The SGA stands for Substantial Gainful Activity. This is the standard income a person must have in order to be disqualified for benefits. When you’ve reached a point where you’re well enough to earn $1,220 per month – $2,040 for blind beneficiaries – you are already considered stable and able. The SSA or Social Security Administration will then order the cessation of your benefits. Even if you are intentionally earning lower than the SGA to maintain your benefits, the SSA still conducts evaluative procedures to determine whether you are truly incapable of doing more work. This is why you can never try to fake it – and you shouldn’t fake it. Some people need this benefit more than you. It has helped you bounce back from your own bad experience, give others the same chance.

Doing Business Is Allowed As Well

If you’re self-employed, aka a business owner, you are also allowed to continue doing business as long as you are the only person capable of running business or if you aren’t making substantial income.

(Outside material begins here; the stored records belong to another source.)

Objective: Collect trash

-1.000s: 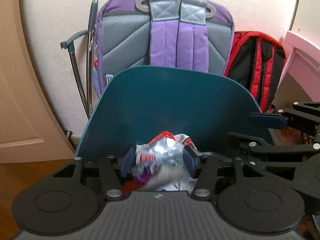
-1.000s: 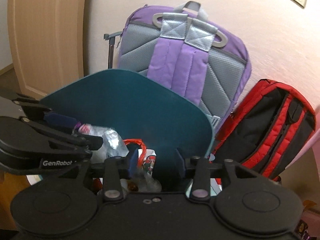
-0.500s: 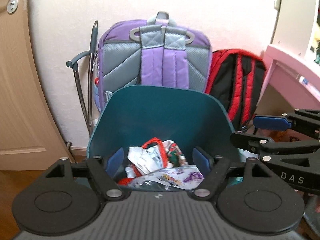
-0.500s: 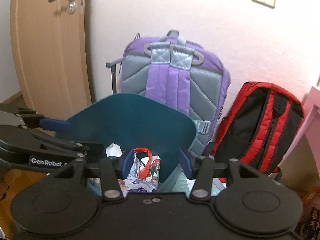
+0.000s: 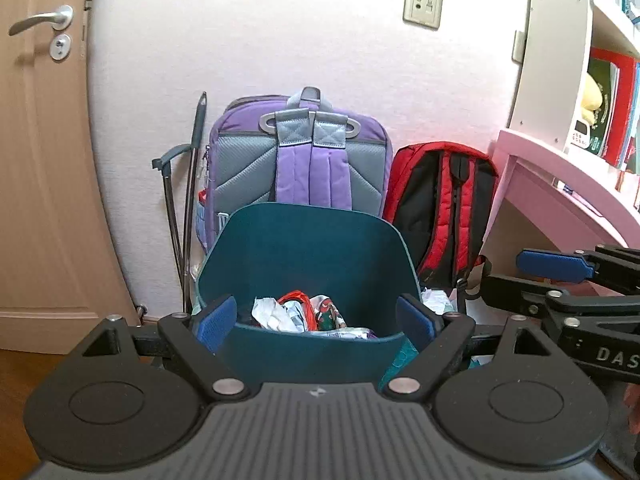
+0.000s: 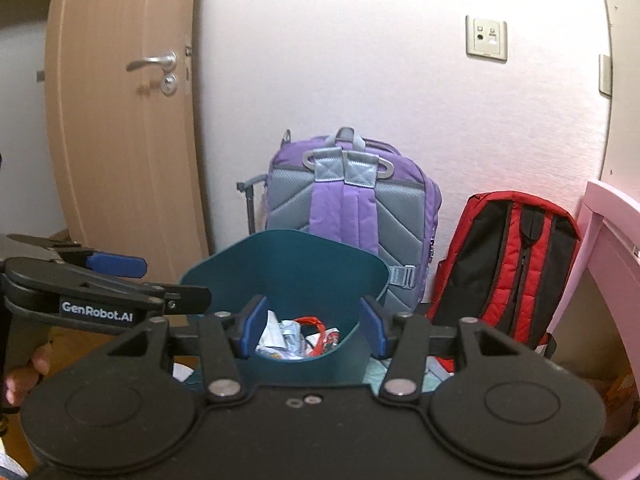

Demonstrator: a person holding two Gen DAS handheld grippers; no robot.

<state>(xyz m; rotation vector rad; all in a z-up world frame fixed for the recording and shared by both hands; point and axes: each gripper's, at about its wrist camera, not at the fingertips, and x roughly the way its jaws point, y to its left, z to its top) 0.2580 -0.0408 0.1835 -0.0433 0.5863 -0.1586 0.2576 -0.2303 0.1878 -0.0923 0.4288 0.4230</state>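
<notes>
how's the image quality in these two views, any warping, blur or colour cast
Left wrist view: sharp, but the fisheye bows the door and shelf, and the wall has a pink tint. Right wrist view: same bowing of the door, corners go dark, bin in focus.

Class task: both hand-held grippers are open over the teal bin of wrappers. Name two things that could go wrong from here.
1. The trash is heaped near the teal bin's front rim, so more wrappers might spill.
2. The bin stands close against the purple backpack and red backpack; a nudge could push it into them or tip it.
</notes>
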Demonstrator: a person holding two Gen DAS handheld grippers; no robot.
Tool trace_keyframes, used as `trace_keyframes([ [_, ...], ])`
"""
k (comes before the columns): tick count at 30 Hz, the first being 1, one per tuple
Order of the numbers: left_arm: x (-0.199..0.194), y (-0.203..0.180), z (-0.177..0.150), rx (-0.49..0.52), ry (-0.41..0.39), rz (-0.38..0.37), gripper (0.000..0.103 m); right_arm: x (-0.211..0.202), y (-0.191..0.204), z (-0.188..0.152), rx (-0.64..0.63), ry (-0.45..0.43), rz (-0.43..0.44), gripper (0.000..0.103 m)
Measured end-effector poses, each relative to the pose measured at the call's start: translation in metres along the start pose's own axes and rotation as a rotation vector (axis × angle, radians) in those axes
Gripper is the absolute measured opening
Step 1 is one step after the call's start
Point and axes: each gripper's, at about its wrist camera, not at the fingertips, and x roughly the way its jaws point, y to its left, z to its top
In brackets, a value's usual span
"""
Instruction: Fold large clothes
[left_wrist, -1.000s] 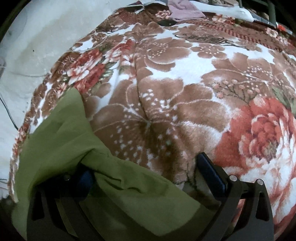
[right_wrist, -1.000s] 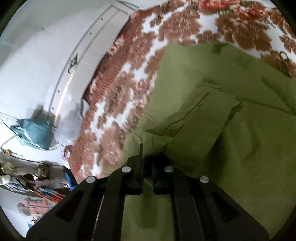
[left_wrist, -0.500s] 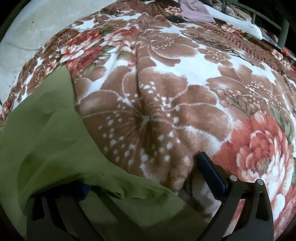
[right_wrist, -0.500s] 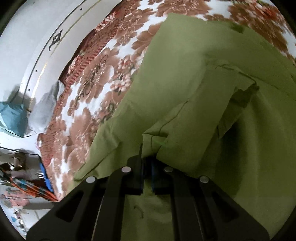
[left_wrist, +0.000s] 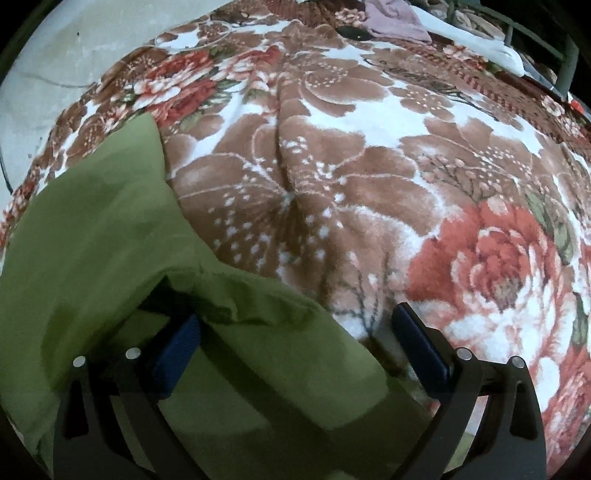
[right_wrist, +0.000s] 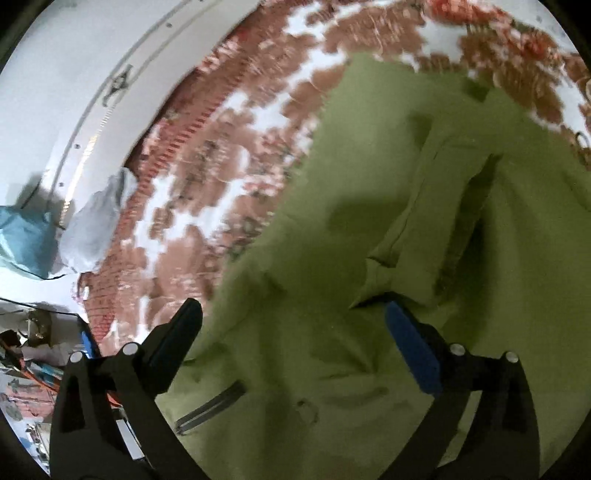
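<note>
An olive-green garment (left_wrist: 96, 236) lies on a floral blanket (left_wrist: 332, 177). In the left wrist view its fabric drapes over my left gripper's left finger (left_wrist: 177, 347). My left gripper (left_wrist: 291, 343) is open, its jaws wide apart, with a fold of green cloth lying between them. In the right wrist view the green garment (right_wrist: 369, 229) covers the right and middle, with a folded strip (right_wrist: 436, 206) and a zipper (right_wrist: 210, 406) showing. My right gripper (right_wrist: 291, 325) is open just above the cloth and holds nothing.
A pink cloth (left_wrist: 395, 18) and a white cloth (left_wrist: 476, 40) lie at the blanket's far edge. A white wall (right_wrist: 74, 74) borders the bed, with a grey pillow (right_wrist: 96, 221) and a teal cloth (right_wrist: 22, 236) by it. Clutter (right_wrist: 29, 354) sits off the bed's edge.
My right gripper was shut on a fold of the green garment; it has opened and let go. My left gripper stayed open while the green cloth shifted and uncovered its left finger.
</note>
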Motion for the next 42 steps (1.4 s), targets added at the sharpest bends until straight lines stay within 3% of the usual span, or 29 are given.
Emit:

The rules above apply here as well. If your business is earning more than the SGA, then your benefits will be jeopardized.      

Mixed Income Is Okay As Long As You Don’t Earn Above What Is Allowed

Can you do business while doing part-time work? The answer is still yes. You can earn however way you want as long as you are still abiding by the rules and limitations and the SSA believes that you are still in need of the benefit. If they are able to leave you on your own devices (e.g. hospital visits aren’t as often, medications are few, etc.), then that’s the time they will halt your benefits.  

What Happens When You Break Any Of These Rules?

Without doubt, your benefits will be forfeited. The SSA prioritizes people who need disability support the most. That’s the whole point of having these benefits. There’s no reason to panic, though. The SSA is not unreasonable enough to order the cessation of your benefits right then and there. There is what we call the “trial period” wherein beneficiaries are allowed to go back to doing full-time work while still receiving benefits. This usually lasts for nine months. Should the disability relapse, persist, or cause the person discomfort while at work during the course of the trial period, the SSA may consider reinstating lost benefits or continuing existing benefits for a longer period of time.